Camerlenghi Federico, Dunson David B, Lijoi Antonio, Prünster Igor, Rodríguez Abel
Department of Economics, Management and Statistics, University of Milano - Bicocca, Piazza dell'Ateneo Nuovo 1, 20126 Milano, Italy.
Also affiliated to Collegio Carlo Alberto, Torino and BIDSA, Bocconi University, Milano, Italy.
Bayesian Anal. 2019 Dec;14(4):1303-1356. doi: 10.1214/19-BA1169. Epub 2019 Jun 27.
Discrete random structures are important tools in Bayesian nonparametrics and the resulting models have proven effective in density estimation, clustering, topic modeling and prediction, among others. In this paper, we consider nested processes and study the dependence structures they induce. Dependence ranges between homogeneity, corresponding to full exchangeability, and maximum heterogeneity, corresponding to (unconditional) independence across samples. The popular nested Dirichlet process is shown to degenerate to the fully exchangeable case when there are ties across samples at the observed or latent level. To overcome this drawback, inherent to nesting general discrete random measures, we introduce a novel class of latent nested processes.
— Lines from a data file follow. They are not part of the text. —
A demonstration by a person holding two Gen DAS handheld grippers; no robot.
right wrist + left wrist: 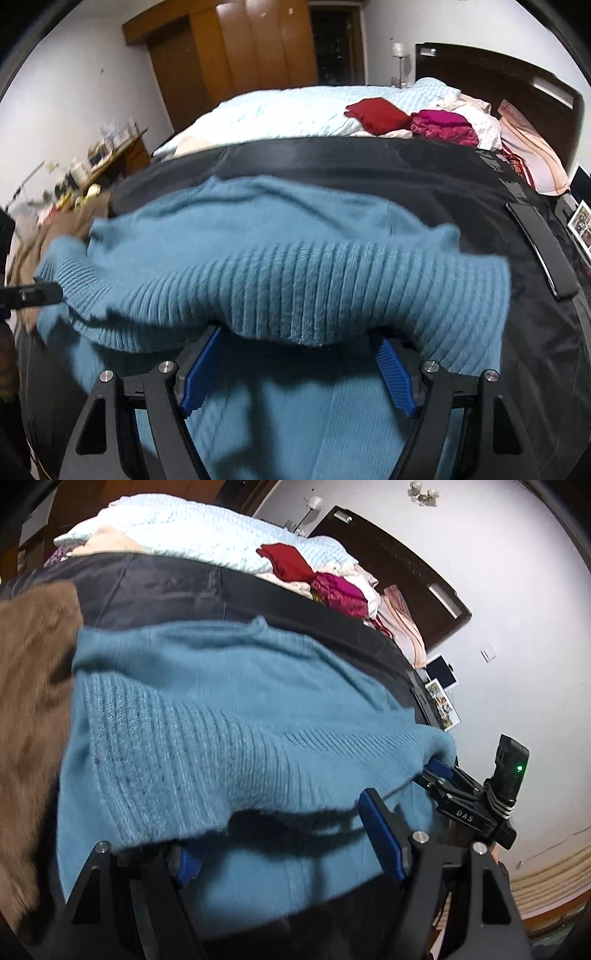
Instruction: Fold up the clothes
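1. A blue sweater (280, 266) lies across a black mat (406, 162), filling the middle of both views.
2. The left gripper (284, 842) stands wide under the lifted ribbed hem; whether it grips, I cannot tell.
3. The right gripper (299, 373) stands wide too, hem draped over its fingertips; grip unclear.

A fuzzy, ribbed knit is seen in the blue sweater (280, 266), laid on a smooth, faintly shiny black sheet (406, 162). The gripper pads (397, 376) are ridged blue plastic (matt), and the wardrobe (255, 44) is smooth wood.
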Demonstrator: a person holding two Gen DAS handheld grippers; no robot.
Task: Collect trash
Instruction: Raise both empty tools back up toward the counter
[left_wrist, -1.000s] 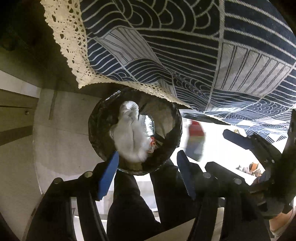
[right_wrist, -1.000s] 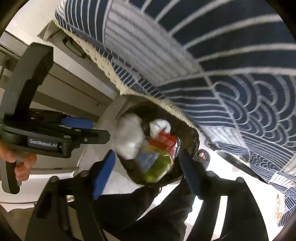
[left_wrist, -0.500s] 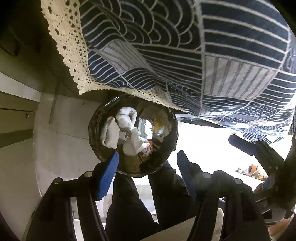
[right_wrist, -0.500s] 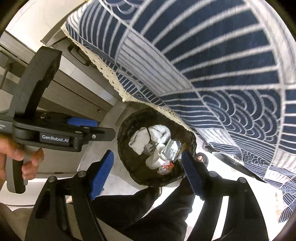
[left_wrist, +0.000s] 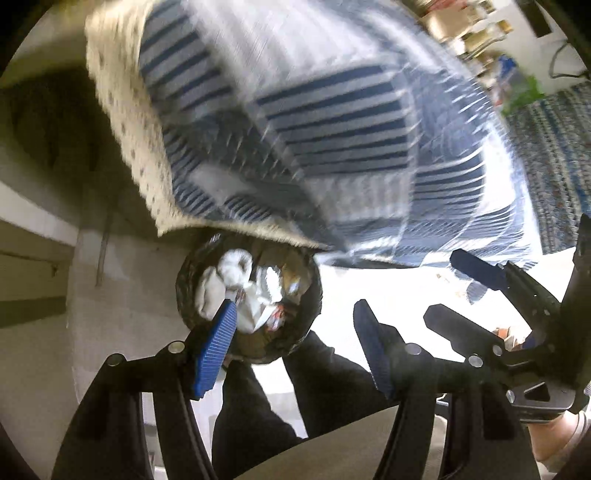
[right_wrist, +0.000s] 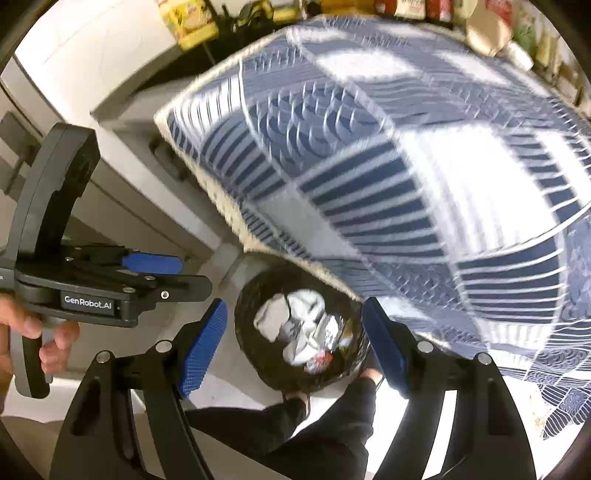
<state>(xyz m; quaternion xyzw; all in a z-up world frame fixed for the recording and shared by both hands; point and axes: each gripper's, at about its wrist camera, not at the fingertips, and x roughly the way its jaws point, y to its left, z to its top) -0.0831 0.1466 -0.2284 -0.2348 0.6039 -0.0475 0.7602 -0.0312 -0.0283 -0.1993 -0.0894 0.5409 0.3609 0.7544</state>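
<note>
Both claws gape wide and empty: left gripper (left_wrist: 295, 350), right gripper (right_wrist: 295, 347), above the bin (right_wrist: 258, 373) at the tablecloth's (right_wrist: 388, 184) lace edge, lower centre.

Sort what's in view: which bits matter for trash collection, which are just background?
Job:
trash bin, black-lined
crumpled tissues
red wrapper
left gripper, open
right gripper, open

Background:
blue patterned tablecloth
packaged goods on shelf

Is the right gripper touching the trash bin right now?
Apart. The right wrist view shows the right gripper open and empty above the trash bin on the floor.
</note>
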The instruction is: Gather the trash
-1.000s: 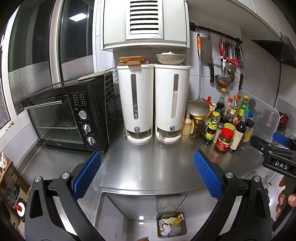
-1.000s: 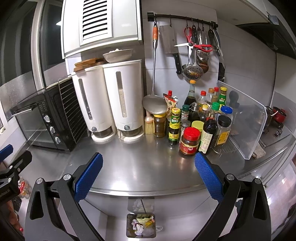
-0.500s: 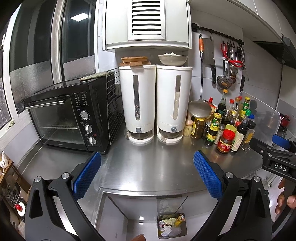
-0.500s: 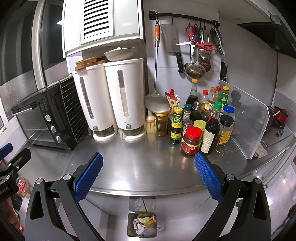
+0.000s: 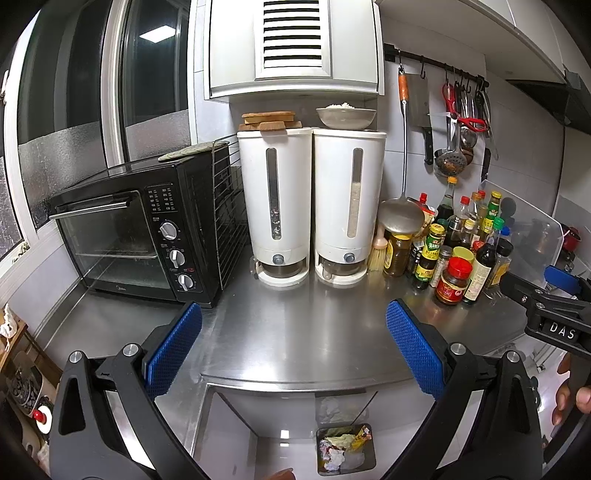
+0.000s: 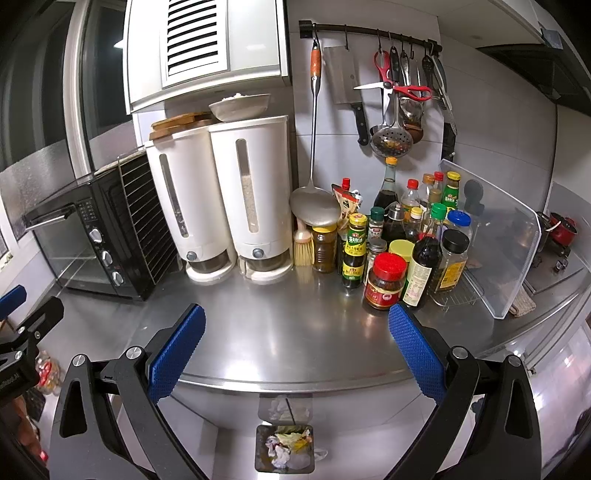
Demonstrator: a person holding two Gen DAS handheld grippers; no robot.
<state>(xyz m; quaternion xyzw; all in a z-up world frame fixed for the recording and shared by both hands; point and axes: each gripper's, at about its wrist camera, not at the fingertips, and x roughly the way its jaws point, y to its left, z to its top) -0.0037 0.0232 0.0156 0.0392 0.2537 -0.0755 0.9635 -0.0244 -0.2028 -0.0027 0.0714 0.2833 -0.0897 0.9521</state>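
Stainless steel countertop (image 5: 295, 332) fills the middle of both wrist views, its curved front edge overhanging a tiled floor where the trash bin (image 5: 345, 448) stands, a small square container packed with crumpled paper and yellow-green wrappers; the same bin sits low and centred in the right wrist view (image 6: 284, 448). Above it the left gripper (image 5: 293, 347) hovers with its blue-padded fingers spread wide and nothing between them, and the right gripper (image 6: 295, 349) hangs over the counter edge the same way, fingers far apart and empty. At the right edge of the left view, fingertips of a person's hand (image 5: 570, 393) show under the other tool. Farther back on the counter, two tall white dispensers (image 5: 310, 206) stand side by side against the wall, one topped by wooden boards (image 5: 269, 120), the other by a bowl (image 5: 345, 116). Left of them sits a black toaster oven (image 5: 136, 240) with a wire rack leaning on its side. Right of them crowds a cluster of sauce bottles and jars (image 6: 402, 243), a red-lidded jar (image 6: 384, 280) at the front, with a clear plastic splash guard (image 6: 495, 240) just beyond. On the wall rail (image 6: 369, 31) hang a long ladle (image 6: 314, 206), a cleaver (image 6: 345, 81), red-handled scissors (image 6: 399, 86) and a skimmer (image 6: 391, 142).
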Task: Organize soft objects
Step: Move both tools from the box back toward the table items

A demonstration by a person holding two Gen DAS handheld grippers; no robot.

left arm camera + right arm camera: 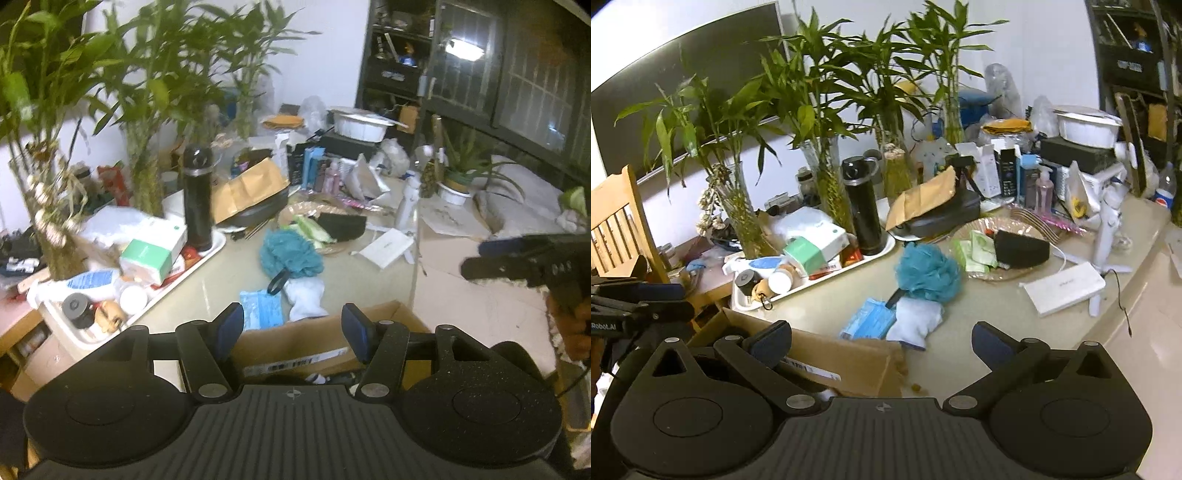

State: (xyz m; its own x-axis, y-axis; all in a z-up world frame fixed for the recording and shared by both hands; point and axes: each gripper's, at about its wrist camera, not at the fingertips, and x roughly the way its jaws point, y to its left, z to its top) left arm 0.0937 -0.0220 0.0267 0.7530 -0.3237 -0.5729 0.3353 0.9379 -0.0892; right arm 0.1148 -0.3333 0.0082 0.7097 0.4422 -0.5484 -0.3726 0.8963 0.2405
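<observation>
cluttered table (pixel 997 332), teal bath pouf (pixel 929 271) touching white pouch (pixel 916 325) and blue mask pack (pixel 866 319) beside cardboard box (pixel 842 363), left gripper (pixel 291 326) and right gripper (pixel 882 341) hovering, fingers spread, empty

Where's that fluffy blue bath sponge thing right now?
The teal bath pouf lies on the counter near the middle of both views, in front of the glass plate and just behind the white cloth bundle and blue packet.

Matte black, speckled left gripper (pixel 291 325) and right gripper (pixel 881 341). Blue finger pads (pixel 356 332), silver pivot screws, ribbed centre plate with crosshair mark.
</observation>
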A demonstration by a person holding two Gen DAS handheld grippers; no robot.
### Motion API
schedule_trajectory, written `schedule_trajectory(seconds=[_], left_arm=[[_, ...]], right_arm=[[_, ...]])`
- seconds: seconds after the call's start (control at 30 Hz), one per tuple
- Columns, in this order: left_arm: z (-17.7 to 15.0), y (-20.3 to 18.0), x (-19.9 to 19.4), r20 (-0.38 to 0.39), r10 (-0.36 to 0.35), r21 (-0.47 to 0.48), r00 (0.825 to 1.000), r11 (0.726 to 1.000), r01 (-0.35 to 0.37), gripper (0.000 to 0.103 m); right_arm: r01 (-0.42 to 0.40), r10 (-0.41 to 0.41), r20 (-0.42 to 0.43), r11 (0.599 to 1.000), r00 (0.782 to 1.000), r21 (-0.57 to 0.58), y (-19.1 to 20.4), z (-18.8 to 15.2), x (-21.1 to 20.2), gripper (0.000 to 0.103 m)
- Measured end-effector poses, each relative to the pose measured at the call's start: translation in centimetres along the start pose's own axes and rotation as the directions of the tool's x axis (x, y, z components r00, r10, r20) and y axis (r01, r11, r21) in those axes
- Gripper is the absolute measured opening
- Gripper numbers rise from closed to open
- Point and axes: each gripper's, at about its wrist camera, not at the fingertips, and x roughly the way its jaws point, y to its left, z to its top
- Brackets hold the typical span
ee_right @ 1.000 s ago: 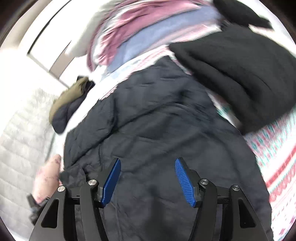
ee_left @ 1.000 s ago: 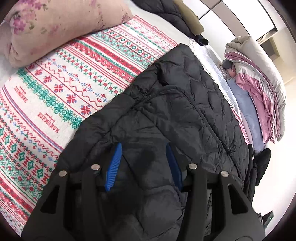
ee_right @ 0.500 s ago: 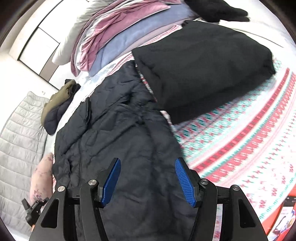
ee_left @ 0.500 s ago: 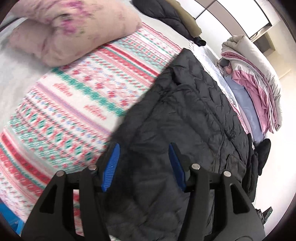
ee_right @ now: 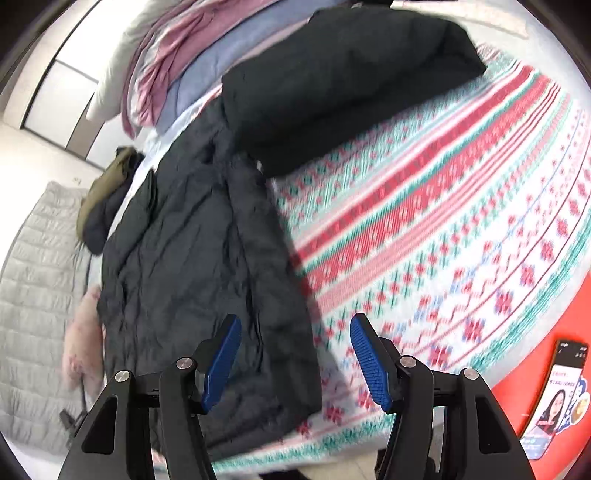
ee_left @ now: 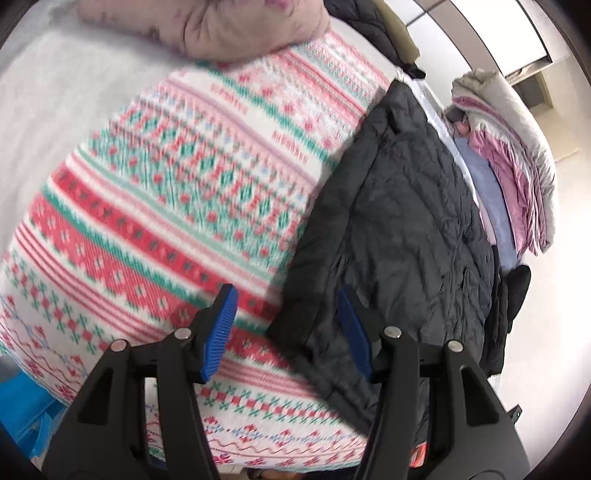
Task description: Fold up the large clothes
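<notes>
- Two grippers hang over a bed spread with a patterned blanket in red, green and white bands.
- At the head end sits a pink floral pillow; beyond it a dark garment with an olive lining lies by a grey quilted cover.
- Along the far side a stack of folded bedding – white, pink, pale blue – rests near pale wardrobe panels.
- My dark quilted jacket lies lengthwise on the blanket, folded into a long narrow strip, with a folded black garment touching its far end.
- A phone with a lit screen lies on a red surface past the bed's edge.
- My left gripper is spread wide and holds nothing; the jacket's near corner lies below, between the blue pads.
- My right gripper is also spread wide and empty, above the jacket's other near corner.
- Compared with a second ago: both grippers were then right over the middle of the jacket – now each has pulled back and outward, so far more blanket shows, and the pillow has slid to the top edge of the left view.
</notes>
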Motion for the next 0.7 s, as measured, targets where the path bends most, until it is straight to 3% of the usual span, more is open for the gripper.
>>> schedule_trajectory(seconds=[0.1, 0.2, 0.53, 0.63, 0.7], left_arm=[[-0.7, -0.4, 1.1, -0.029, 0.012, 0.047, 1.0, 0.999, -0.011, 0.058], [-0.9, -1.2, 1.4, -0.006, 0.034, 0.086, 0.999, 0.996, -0.033, 0.058], [-0.2, -2.8, 2.8, 0.025, 0.03, 0.067, 0.999, 0.997, -0.031, 0.058], [-0.6, -3.2, 3.3, 0.009, -0.002, 0.085, 1.0, 0.996, 0.002, 0.047], [-0.8, -3.6, 3.5, 0.016, 0.019, 0.115, 1.0, 0.993, -0.02, 0.018]], right_arm=[[0.004, -0.004, -0.044, 1.0, 0.999, 0.0, -0.5, -0.9, 0.8, 0.062], [0.013, -0.013, -0.071, 1.0, 0.997, 0.003, -0.6, -1.4, 1.6, 0.062], [-0.001, -0.001, -0.102, 1.0, 0.995, -0.016, 1.8, -2.3, 4.2, 0.062], [-0.017, 0.015, -0.108, 1.0, 0.994, -0.02, 2.5, -2.4, 4.7, 0.062], [-0.016, 0.014, -0.103, 1.0, 0.995, -0.018, 2.6, -2.3, 4.9, 0.055]])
These are obtained by adding common and group-specific completely random measures and, then, normalizing to yield dependent random probability measures. We provide results on the partition distributions induced by latent nested processes, and develop a Markov Chain Monte Carlo sampler for Bayesian inferences. A test for distributional homogeneity across groups is obtained as a by-product. The results and their inferential implications are showcased on synthetic and real data.
离散随机结构是贝叶斯非参数中的重要工具,由此产生的模型已被证明在密度估计、聚类、主题建模和预测等方面有效。在本文中,我们考虑嵌套过程并研究它们所诱导的依赖结构。依赖程度介于对应于完全可交换性的同质性和对应于样本间(无条件)独立性的最大异质性之间。当在观察或潜在层面的样本间存在平局时,流行的嵌套狄利克雷过程会退化为完全可交换的情况。为了克服嵌套一般离散随机测度所固有的这一缺点,我们引入了一类新颖的潜在嵌套过程。这些过程是通过添加共同的和特定组的完全随机测度,然后进行归一化以产生相关的随机概率测度而得到的。我们给出了由潜在嵌套过程诱导的划分分布的结果,并开发了用于贝叶斯推断的马尔可夫链蒙特卡罗采样器。作为副产品,我们得到了一个用于检验组间分布同质性的检验。结果及其推断意义在合成数据和真实数据上得到了展示。